Book review - 'Lucy of the Trail of Tears'

James Yoder uses historical people, events to craft fiction

James Yoder writes tales set in the Old West. And like many writers who know that the shoot-em-ups that made Zane Grey famous are out of date, the Hesston, Kan., storyteller prefers to call his work historical fiction.

Many Western writers are looking for new angles to steer the genre. Some add to their stories the tales of ex-slaves and their migration out West after the Civil War. Others write about the landgrabbers or the financiers who took control of the land. Yoder has his own twist. He writes fictional stories built around real people.

In his new book, "Lucy of the Trail of Tears," Yoder modifies a real-life account of a Cherokee Indian woman who was forced from her homeland and made to trek over 1,000 miles to new surroundings in Oklahoma. The Cherokee nation labeled it the "Trail of Tears" after 4,000 people died during the course of the hazardous journey.

"You get a sense of the spirit of a suffering people, both children and adults, and how they can find meaning in the worst of circumstances," Yoder says during a recent phone interview. "That would be the theme."

His latest project is his fifth historical novel. All have been well received and well reviewed by such sources as the Library Journal and Booklist.
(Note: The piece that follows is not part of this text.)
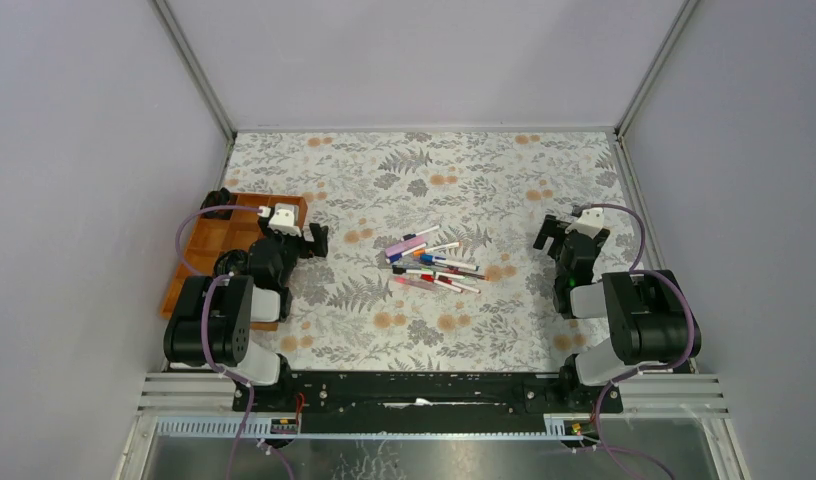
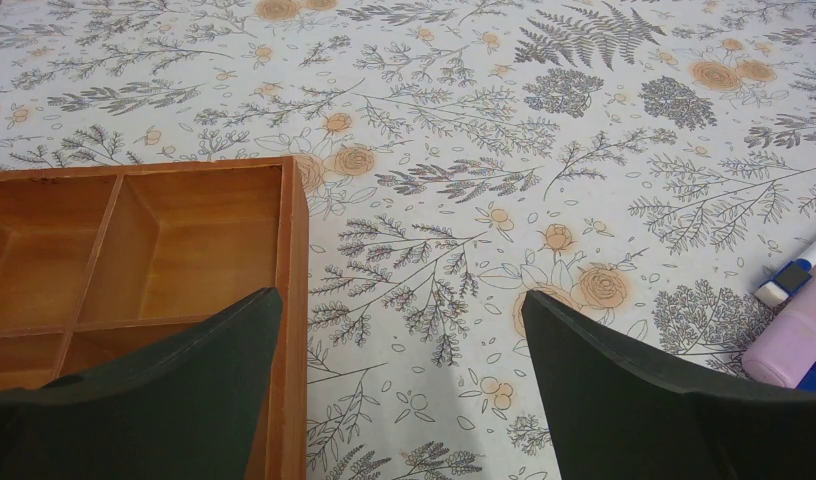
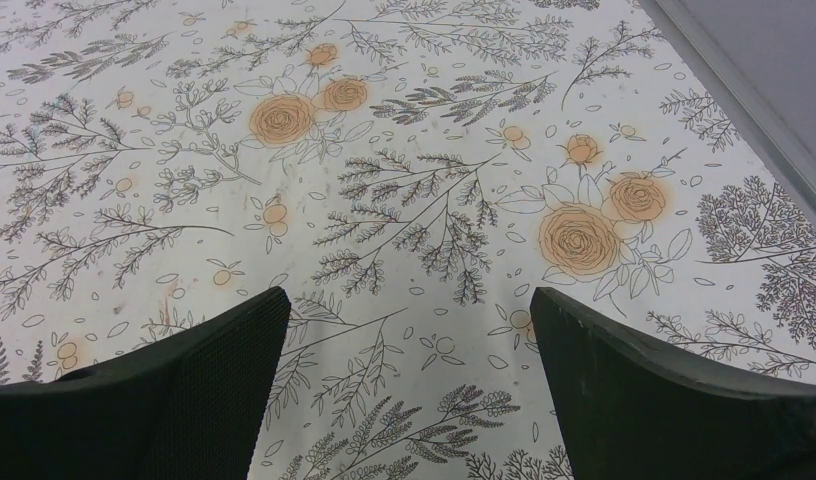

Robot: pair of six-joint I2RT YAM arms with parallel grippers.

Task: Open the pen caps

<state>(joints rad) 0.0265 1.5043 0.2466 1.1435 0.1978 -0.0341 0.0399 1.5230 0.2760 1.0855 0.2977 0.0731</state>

His novel "Sarah of the Border Wars" even won the Best Kansas Book Award from the Kansas Author's Club when it debuted in 1995.

Yoder gained his inspiration for "Lucy" by scanning a newspaper.

"I read just a snippet about the real Lucy and her life. And from there I used author skills to create a timeline based on Lucy Greenway. I had to flesh out the character," he says.

Greenway took advantage of the offer of a classical education made available at a seminary and through the Cherokee nation. She advanced in her life to a leading position in early Wichita society.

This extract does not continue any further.